Records excerpted from a collection:
[Start of section]

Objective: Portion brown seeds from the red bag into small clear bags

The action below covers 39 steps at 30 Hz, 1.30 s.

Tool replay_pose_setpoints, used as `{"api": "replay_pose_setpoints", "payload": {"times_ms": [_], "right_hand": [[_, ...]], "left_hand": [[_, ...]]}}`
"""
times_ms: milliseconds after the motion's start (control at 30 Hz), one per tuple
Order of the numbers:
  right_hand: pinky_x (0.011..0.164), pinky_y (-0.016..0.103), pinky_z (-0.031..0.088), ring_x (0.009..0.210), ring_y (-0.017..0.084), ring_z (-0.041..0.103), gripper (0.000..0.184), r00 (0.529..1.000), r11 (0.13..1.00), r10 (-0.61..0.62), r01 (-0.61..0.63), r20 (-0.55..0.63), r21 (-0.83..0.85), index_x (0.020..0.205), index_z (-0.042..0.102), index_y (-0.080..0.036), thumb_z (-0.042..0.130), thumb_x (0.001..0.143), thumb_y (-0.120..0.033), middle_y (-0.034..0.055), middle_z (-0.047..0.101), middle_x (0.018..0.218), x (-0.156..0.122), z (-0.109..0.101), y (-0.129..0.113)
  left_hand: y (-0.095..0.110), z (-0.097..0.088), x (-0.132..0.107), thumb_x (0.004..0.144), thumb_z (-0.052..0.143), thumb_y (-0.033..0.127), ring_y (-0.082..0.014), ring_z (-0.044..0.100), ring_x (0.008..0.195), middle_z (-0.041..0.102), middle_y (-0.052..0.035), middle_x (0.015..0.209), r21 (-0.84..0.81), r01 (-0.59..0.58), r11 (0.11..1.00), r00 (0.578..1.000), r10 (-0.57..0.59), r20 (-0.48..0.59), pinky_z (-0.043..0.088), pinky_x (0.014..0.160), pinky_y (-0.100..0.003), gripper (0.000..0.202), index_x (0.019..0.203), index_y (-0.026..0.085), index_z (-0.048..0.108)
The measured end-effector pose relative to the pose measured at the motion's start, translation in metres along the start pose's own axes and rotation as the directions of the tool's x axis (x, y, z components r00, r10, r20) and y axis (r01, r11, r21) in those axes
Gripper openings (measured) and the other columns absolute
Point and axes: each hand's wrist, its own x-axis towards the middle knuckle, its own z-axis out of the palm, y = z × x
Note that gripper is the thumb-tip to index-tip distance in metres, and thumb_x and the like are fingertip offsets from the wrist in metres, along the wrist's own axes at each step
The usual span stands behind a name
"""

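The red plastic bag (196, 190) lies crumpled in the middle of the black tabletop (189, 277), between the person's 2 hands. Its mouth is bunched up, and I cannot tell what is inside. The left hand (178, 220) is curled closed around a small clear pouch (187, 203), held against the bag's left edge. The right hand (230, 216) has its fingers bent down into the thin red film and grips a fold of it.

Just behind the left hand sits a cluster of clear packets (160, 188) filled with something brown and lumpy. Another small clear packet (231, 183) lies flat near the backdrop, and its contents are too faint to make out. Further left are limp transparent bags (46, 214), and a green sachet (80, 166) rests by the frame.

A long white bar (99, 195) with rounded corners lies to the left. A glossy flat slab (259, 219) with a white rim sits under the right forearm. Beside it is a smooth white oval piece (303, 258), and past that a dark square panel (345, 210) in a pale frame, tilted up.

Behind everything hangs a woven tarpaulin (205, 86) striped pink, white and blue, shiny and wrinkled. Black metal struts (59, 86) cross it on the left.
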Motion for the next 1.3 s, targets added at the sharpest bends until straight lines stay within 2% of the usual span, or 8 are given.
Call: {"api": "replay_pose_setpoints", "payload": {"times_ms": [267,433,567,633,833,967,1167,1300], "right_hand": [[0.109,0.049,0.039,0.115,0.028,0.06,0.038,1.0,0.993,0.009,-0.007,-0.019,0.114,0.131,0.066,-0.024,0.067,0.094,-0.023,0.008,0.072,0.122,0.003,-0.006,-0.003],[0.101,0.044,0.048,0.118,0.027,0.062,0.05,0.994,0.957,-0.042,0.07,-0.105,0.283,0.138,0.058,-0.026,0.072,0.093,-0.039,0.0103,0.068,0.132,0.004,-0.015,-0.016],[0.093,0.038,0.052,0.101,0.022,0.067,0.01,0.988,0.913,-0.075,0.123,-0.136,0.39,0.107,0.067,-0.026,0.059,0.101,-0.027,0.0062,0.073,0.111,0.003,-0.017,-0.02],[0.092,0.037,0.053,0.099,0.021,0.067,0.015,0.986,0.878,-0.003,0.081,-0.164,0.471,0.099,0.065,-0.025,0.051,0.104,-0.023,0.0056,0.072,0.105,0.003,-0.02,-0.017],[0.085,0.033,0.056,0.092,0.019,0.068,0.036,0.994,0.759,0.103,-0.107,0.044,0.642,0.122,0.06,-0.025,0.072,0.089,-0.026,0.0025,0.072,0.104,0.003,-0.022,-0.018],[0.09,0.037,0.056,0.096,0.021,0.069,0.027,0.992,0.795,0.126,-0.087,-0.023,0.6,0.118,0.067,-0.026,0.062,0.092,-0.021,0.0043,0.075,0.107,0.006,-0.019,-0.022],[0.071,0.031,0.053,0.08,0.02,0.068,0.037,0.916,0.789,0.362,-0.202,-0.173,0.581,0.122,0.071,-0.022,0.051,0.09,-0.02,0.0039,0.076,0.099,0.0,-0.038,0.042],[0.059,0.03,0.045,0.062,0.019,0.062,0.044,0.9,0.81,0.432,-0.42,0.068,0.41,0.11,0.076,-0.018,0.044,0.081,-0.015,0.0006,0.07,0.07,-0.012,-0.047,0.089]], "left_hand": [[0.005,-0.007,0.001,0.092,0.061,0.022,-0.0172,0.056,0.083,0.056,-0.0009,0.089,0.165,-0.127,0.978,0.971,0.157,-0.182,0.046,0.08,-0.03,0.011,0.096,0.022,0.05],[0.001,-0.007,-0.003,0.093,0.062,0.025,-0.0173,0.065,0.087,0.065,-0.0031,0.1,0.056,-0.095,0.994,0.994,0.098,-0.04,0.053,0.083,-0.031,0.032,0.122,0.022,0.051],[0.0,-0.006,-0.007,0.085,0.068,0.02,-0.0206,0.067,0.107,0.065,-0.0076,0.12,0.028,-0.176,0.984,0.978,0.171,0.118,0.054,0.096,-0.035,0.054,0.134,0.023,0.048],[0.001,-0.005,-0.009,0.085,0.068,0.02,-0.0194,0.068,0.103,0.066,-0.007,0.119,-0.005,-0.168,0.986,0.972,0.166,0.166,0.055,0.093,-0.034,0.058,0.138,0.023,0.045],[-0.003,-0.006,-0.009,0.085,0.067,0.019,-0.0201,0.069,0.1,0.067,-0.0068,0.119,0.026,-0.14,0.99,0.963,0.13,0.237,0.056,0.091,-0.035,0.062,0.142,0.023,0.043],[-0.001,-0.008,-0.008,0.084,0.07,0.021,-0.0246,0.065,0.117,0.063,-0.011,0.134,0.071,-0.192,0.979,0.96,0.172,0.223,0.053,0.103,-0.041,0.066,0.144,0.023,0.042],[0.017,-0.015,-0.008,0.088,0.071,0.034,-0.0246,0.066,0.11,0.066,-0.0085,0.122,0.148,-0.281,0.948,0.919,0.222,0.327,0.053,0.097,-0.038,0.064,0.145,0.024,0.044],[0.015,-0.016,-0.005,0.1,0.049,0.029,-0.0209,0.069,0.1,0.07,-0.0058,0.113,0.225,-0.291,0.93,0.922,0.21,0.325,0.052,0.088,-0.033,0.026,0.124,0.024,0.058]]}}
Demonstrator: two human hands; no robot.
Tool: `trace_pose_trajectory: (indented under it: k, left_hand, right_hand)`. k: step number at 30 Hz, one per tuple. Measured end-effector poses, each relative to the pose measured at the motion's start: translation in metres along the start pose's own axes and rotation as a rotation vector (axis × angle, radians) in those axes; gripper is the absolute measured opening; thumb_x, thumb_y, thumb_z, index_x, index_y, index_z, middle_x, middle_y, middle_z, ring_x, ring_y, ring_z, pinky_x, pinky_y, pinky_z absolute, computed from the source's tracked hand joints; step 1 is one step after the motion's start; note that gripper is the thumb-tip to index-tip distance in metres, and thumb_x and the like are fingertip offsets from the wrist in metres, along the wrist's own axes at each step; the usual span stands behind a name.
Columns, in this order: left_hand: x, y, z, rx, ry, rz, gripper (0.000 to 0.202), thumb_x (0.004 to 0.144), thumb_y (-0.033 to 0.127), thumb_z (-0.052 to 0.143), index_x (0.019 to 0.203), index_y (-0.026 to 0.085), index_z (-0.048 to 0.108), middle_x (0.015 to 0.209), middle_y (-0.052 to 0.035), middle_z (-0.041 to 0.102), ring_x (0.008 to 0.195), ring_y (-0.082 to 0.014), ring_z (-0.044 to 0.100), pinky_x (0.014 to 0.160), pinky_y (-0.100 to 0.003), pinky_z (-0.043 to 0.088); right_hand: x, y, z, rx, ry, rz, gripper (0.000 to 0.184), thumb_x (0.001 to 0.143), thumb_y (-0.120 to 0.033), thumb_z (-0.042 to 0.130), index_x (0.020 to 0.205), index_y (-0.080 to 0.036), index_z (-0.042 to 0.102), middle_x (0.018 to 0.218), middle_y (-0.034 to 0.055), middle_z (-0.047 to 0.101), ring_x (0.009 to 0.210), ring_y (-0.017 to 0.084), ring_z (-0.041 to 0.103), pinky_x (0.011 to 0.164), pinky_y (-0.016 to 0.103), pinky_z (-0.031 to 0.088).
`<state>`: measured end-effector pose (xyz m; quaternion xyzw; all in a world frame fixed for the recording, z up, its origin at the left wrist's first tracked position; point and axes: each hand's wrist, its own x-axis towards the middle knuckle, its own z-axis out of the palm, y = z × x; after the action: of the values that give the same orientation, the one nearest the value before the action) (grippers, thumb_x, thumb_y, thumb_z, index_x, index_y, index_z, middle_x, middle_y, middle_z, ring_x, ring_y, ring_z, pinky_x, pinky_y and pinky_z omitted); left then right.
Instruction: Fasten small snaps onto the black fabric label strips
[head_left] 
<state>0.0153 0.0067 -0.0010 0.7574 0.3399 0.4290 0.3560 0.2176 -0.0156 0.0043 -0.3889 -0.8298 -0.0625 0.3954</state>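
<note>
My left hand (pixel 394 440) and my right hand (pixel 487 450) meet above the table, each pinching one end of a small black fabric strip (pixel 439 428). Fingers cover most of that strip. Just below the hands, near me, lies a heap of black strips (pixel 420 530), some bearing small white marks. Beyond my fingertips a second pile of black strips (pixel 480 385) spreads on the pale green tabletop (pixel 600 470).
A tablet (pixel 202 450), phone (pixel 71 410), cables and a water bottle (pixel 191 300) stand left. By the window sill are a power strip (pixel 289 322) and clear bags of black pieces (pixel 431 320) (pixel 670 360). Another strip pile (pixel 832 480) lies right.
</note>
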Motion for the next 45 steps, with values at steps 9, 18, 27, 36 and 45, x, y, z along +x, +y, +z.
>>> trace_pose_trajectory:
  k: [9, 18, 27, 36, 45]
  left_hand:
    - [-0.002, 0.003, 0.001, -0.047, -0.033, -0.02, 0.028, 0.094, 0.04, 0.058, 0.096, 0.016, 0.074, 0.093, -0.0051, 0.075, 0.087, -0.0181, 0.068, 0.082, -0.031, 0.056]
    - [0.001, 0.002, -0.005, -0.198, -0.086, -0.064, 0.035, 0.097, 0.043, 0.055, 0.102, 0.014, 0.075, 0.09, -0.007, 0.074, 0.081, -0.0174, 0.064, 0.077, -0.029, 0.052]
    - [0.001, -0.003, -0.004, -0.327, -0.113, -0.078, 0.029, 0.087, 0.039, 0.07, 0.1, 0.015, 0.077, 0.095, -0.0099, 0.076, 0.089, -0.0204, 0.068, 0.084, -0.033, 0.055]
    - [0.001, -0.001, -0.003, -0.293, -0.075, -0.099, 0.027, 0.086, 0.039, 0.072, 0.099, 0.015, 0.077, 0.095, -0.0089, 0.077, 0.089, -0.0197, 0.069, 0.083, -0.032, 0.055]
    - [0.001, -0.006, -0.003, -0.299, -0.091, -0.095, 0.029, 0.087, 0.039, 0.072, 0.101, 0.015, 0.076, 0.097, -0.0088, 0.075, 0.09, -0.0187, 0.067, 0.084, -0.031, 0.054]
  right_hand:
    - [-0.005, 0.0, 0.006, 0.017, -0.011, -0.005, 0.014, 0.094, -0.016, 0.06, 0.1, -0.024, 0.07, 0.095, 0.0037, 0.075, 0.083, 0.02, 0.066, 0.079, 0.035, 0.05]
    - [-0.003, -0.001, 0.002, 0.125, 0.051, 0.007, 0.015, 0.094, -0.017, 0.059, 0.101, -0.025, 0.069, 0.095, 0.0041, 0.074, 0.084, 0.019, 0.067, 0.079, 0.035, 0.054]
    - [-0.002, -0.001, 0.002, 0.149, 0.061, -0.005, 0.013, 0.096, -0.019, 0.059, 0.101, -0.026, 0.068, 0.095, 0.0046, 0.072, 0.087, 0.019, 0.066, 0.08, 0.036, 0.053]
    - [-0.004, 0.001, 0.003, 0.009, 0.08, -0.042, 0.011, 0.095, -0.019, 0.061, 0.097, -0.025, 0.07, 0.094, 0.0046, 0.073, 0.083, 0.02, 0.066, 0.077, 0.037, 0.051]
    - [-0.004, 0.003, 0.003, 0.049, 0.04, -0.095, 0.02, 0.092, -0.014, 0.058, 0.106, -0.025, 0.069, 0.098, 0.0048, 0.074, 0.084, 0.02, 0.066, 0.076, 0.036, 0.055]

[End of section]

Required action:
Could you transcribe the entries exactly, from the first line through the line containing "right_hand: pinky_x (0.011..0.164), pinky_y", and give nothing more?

Solution for this exercise:
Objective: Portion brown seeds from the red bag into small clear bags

The action below covers 39 steps at 30 Hz, 1.30 s.

Tool replay_pose_setpoints, used as `{"api": "replay_pose_setpoints", "payload": {"times_ms": [_], "right_hand": [[_, ...]], "left_hand": [[_, ...]]}}`
"""
times_ms: milliseconds after the motion's start (control at 30 Hz), one per tuple
Order of the numbers:
  right_hand: pinky_x (0.011..0.164), pinky_y (-0.016..0.103), pinky_z (-0.031..0.088), ring_x (0.009..0.210), ring_y (-0.017..0.084), ring_z (-0.041..0.103), gripper (0.000..0.184), r00 (0.529..1.000), r11 (0.13..1.00), r10 (-0.61..0.62), r01 (-0.61..0.63), r20 (-0.55..0.63), r21 (-0.83..0.85), index_x (0.020..0.205), index_z (-0.042..0.102), index_y (-0.080..0.036), thumb_z (-0.042..0.130), thumb_x (0.001..0.143), thumb_y (-0.120..0.033), middle_y (-0.034..0.055), middle_z (-0.047..0.101), middle_x (0.018..0.218), x (-0.156..0.122), z (-0.109..0.101), y (-0.129..0.113)

The answer given is complete.